▶ [Problem]: Copy the listing exactly, leaving out every picture.

▶ [Data segment]:
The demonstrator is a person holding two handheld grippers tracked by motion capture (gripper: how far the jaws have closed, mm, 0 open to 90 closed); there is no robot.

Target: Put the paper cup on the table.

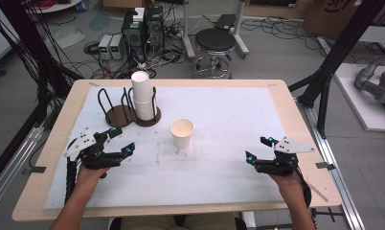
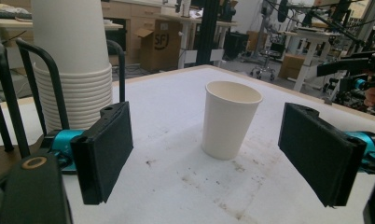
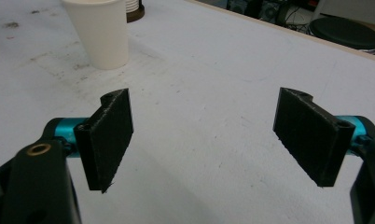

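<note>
I am holding my left claw (image 1: 119,140) wide and empty beside the cup stack (image 1: 142,96) in its rack; the single paper cup (image 1: 182,132) is standing upright just ahead and to its right, nearer this hand. My right claw (image 1: 257,148) is hovering wide and empty too, well apart on the white mat (image 1: 219,182)

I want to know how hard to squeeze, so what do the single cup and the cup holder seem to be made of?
The single cup looks like thin paper: matte cream wall, rolled rim, no gloss. The cup holder seems to have dark wooden round bases, brown and dull, with thin black hoops that look like painted metal, though plastic cannot be ruled out.
</note>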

▶ [Answer area]:
The demonstrator is a person holding two handheld grippers tracked by motion capture (gripper: how far the jaws have closed, mm, 0 open to 90 closed); there is no robot.

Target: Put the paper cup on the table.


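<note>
I am holding my left claw (image 1: 119,140) wide and empty beside the cup stack (image 1: 142,96) in its rack; the single paper cup (image 1: 182,132) is standing upright just ahead and to its right, nearer this hand. My right claw (image 1: 257,148) is hovering wide and empty too, well apart on the white mat (image 1: 219,182)

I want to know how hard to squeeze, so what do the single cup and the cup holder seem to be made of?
The single cup looks like thin paper: matte cream wall, rolled rim, no gloss. The cup holder seems to have dark wooden round bases, brown and dull, with thin black hoops that look like painted metal, though plastic cannot be ruled out.
</note>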

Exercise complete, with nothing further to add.